YOUR GOAL |
Each line of the data below that contains "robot" must be copied.

** RECORD EXTRACTS follows **

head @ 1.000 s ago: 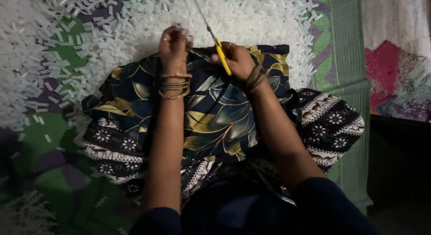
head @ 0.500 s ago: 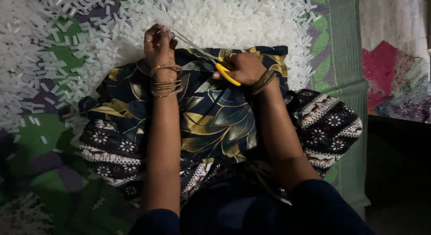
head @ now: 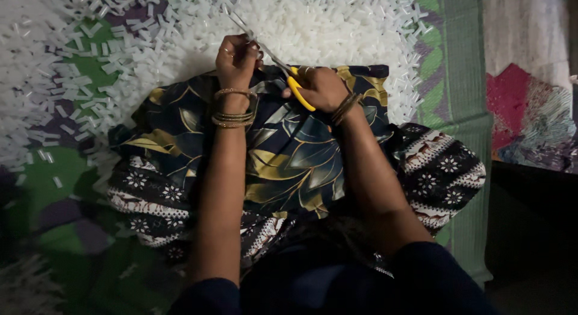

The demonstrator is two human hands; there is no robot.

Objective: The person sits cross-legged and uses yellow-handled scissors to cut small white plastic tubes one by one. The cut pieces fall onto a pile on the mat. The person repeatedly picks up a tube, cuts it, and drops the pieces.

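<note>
My right hand grips yellow-handled scissors, whose blades point up and left toward my left hand. My left hand is closed around a small white piece right at the blades; the piece itself is mostly hidden by my fingers. Both wrists wear metal bangles. My hands hover over a dark cloth with gold leaf print spread across my lap. Beyond the hands lies a big heap of small white plastic pieces.
White pieces are scattered over a green and purple woven mat on the left. A black-and-white patterned cloth lies under the dark one. A green mat edge and a red patterned fabric lie to the right.
Both hands stay at the heap's edge; the left hand has shifted slightly and the scissors now tilt further left, with the blades at the left fingers.
</note>
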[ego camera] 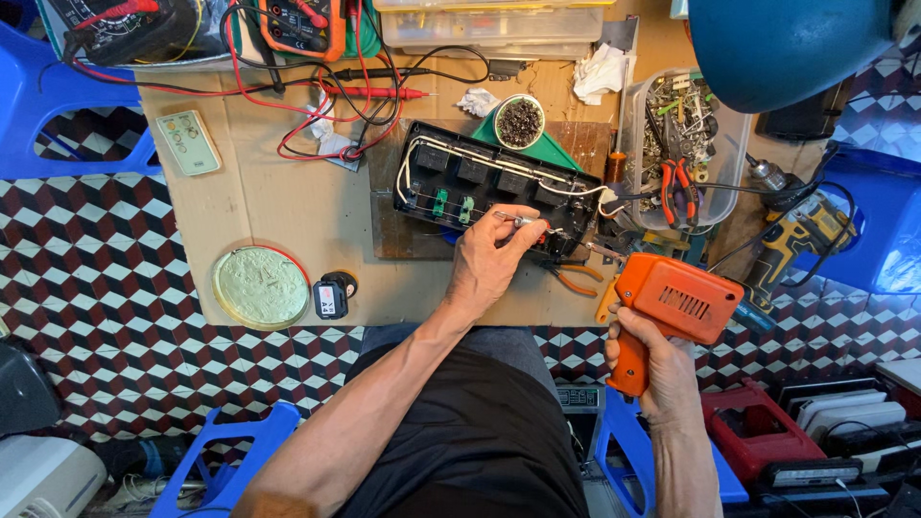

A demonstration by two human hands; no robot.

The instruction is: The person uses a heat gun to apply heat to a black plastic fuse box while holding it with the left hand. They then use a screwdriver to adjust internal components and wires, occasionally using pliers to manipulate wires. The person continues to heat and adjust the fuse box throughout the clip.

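Left of the black power strip [499,187], a round yellow-green dish [261,286] lies flat on the brown cardboard bench [288,201]. The left hand [491,259] pinches thin shiny solder wire [513,220] over the hard plastic strip. Right of it, the right hand [657,369] grips the orange soldering gun [672,305]. Its hot tip could burn the fingers or melt the plastic.

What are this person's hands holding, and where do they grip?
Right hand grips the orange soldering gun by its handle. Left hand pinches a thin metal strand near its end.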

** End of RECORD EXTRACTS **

RESPONSE TO THIS TASK |
The demonstrator is two human hands; there is no robot.
A demonstration by two human hands; no robot.

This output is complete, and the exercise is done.